Я с лихорадочным любопытством следил за своей новой жизнью.
Поправлялся я медленно, но верно. Температура падала, количество
котлет, нашедших приют в моем желудке, все увеличивалось, а яйца я рисковал
уже съесть не только всмятку, но и вкрутую.
Наконец, я не только выздоровел, но даже пустился в авантюры.
"Вчера, - писала одна газета, - на вокзале произошло печальное
столкновение, которое может окончиться дуэлью. Известный Кандыбин,
возмущенный резким отзывом капитана в отставке о русской литературе, дал
последнему пощечину. Противники обменялись карточками".
Этот инцидент вызвал в газетах шум.
Некоторые писали, что я должен отказаться от всякой дуэли, так как в
пощечине не было состава оскорбления, и что общество должно беречь русские
таланты, находящиеся в расцвете сил.
Одна газета говорила:
"Вечная история Пушкина и Дантеса повторяется в нашей полной
несообразностей стране. Скоро, вероятно, Кандыбин подставит свой лоб под
пулю какого-то капитана Ч*. И мы спрашиваем - справедливо ли это?
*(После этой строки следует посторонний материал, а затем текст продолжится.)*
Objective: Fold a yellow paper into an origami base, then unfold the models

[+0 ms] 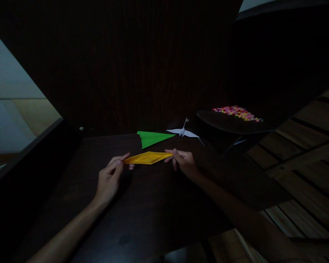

С одной
стороны - Кандыбин, с другой - какой-то никому не ведомый капитан Ч*".
"Мы уверены, - писала другая газета, - что друзья Кандыбина не допустят
его до дуэли".
Большое впечатление произвело известие, что Стремглавов (ближайший друг
писателя) дал клятву, в случае несчастного исхода дуэли, драться самому с
капитаном Ч*.
Ко мне заезжали репортеры.
- Скажите, - спросили они, - что побудило вас дать капитану пощечину?
- Да ведь вы читали, - сказал я. - Он резко отзывался о русской
литературе. Наглец сказал, что Айвазовский был бездарным писакой.